(Problem description)
The complete set of records below must be repeated precisely as given.

(Provided information)
+++
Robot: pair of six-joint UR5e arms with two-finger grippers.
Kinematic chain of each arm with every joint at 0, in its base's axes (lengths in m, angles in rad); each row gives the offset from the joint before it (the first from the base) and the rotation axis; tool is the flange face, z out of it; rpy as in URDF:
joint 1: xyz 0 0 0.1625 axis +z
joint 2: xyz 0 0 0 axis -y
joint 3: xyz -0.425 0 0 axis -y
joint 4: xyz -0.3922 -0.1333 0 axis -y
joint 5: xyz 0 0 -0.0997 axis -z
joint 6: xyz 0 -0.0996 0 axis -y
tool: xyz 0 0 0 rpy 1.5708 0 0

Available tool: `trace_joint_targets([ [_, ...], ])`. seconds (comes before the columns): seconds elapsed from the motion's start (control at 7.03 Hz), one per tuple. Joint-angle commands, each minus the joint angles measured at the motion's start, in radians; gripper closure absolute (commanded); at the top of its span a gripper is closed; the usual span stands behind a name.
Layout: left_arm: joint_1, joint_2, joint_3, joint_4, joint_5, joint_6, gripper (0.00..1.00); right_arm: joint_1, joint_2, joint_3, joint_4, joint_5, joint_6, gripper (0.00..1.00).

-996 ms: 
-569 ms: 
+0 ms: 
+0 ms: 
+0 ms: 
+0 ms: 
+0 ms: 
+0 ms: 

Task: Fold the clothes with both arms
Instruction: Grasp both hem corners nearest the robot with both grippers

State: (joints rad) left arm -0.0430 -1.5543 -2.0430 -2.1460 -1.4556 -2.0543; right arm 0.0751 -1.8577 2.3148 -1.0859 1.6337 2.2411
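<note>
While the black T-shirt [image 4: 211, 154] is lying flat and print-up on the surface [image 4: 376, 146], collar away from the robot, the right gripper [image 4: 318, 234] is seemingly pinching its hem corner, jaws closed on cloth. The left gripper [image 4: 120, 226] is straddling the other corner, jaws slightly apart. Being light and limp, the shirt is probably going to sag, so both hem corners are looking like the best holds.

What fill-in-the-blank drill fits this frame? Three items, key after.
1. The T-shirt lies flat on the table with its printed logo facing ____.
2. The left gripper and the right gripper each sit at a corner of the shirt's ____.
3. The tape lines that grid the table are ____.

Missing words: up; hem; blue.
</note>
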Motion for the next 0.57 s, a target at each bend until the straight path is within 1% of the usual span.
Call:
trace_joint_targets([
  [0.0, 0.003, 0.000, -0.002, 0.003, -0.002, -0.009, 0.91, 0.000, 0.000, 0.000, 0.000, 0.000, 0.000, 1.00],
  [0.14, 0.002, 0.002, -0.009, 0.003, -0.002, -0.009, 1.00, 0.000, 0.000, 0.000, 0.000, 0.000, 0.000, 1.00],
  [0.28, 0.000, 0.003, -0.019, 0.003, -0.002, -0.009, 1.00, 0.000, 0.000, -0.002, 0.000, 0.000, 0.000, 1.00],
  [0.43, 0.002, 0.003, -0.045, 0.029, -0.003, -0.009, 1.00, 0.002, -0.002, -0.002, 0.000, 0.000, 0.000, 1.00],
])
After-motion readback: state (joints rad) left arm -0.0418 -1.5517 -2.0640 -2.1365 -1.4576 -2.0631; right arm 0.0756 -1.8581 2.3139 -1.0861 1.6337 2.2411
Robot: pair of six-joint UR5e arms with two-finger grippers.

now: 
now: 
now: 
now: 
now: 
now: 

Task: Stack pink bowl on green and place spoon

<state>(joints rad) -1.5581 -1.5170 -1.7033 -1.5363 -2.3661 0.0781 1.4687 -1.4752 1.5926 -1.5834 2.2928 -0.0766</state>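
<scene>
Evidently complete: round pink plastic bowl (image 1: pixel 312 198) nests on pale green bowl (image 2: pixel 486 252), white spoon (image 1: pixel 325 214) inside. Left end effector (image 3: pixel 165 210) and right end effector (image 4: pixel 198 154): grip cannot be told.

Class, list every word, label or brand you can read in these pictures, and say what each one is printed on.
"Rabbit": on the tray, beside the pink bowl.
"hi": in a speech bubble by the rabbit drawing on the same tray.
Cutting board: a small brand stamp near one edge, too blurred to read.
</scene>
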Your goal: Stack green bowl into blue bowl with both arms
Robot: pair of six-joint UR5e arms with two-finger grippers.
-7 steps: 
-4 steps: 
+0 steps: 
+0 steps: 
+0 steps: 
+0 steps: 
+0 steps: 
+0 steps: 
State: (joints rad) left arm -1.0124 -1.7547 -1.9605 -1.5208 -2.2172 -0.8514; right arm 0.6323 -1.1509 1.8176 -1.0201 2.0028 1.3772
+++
(Answer space)
Robot: pair of six-joint UR5e arms with two-finger grippers.
Kinematic chain of each arm with every joint at 0, in its base's axes (lengths in m, angles in rad); each row gives the offset from the joint before it (the first from the base) and the rotation axis; tool is the flange face, z out of it; rpy as in URDF:
joint 1: xyz 0 0 0.1625 axis +z
joint 2: xyz 0 0 0 axis -y
joint 3: xyz -0.425 0 0 axis -y
joint 4: xyz -0.3922 -0.1333 0 axis -y
joint 5: xyz 0 0 -0.0997 axis -z
joint 6: xyz 0 -0.0996 0 axis -y
tool: xyz 0 0 0 rpy 1.5708 0 0

Available tool: `trace_joint_targets([ [_, ...], ])`. seconds (comes before the columns): seconds elapsed from the motion's start (control at 7.03 Hz), one per tuple. Joint-angle commands, each minus the joint angles measured at the motion's start, in radians; gripper closure absolute (commanded); at the top of its span a gripper is closed; the usual span stands behind a name.
Layout: left_arm: joint_1, joint_2, joint_3, joint_4, joint_5, joint_6, gripper (0.00..1.00); right_arm: joint_1, joint_2, joint_3, joint_4, joint_5, joint_6, gripper (0.00..1.00).

-996 ms: 
-569 ms: 
+0 ms: 
+0 ms: 
+0 ms: 
+0 ms: 
+0 ms: 
+0 ms: 

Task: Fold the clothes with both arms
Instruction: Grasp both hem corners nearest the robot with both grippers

State: (joints rad) left arm -0.0430 -1.5543 -2.0430 -2.1460 -1.4556 -2.0543; right arm 0.0751 -1.8577 2.3148 -1.0859 1.6337 2.2411
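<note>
While the black T-shirt [image 4: 211, 154] is lying flat and print-up on the surface [image 4: 376, 146], collar away from the robot, the right gripper [image 4: 318, 234] is seemingly pinching its hem corner, jaws closed on cloth. The left gripper [image 4: 120, 226] is straddling the other corner, jaws slightly apart. Being light and limp, the shirt is probably going to sag, so both hem corners are looking like the best holds.

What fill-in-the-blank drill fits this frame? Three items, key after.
1. The T-shirt lies flat on the table with its printed logo facing ____.
2. The left gripper and the right gripper each sit at a corner of the shirt's ____.
3. The tape lines that grid the table are ____.

Missing words: up; hem; blue.
</note>
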Motion for the next 0.57 s, a target at each bend until the straight path is within 1% of the usual span.
Call:
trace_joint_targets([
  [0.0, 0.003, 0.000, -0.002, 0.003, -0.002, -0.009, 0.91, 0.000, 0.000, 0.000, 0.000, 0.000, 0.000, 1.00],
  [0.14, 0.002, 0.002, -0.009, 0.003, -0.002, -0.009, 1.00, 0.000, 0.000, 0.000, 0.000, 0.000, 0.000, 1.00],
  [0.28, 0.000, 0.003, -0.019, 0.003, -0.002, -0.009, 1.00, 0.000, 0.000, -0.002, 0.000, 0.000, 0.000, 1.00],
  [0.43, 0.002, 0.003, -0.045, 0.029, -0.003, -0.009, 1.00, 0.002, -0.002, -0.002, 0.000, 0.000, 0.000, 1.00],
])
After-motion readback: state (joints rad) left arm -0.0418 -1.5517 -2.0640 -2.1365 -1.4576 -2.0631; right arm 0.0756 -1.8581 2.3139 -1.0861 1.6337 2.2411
Robot: pair of six-joint UR5e arms with two-finger grippers.

now: 
now: 
now: 
now: 
now: 
now: 

Task: Stack pink bowl on green and place spoon

<state>(joints rad) -1.5581 -1.5170 -1.7033 -1.5363 -2.3661 0.0781 1.4687 -1.4752 1.5926 -1.5834 2.2928 -0.0766</state>
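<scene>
Evidently complete: round pink plastic bowl (image 1: pixel 312 198) nests on pale green bowl (image 2: pixel 486 252), white spoon (image 1: pixel 325 214) inside. Left end effector (image 3: pixel 165 210) and right end effector (image 4: pixel 198 154): grip cannot be told.

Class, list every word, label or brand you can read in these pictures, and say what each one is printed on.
"Rabbit": on the tray, beside the pink bowl.
"hi": in a speech bubble by the rabbit drawing on the same tray.
Cutting board: a small brand stamp near one edge, too blurred to read.
</scene>
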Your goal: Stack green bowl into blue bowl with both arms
Robot: pair of six-joint UR5e arms with two-finger grippers.
-7 steps: 
-4 steps: 
+0 steps: 
+0 steps: 
+0 steps: 
+0 steps: 
+0 steps: 
+0 steps: 
State: (joints rad) left arm -1.0124 -1.7547 -1.9605 -1.5208 -2.2172 -0.8514; right arm 0.6323 -1.1509 1.8176 -1.0201 2.0028 1.3772

No further output is required for this exercise.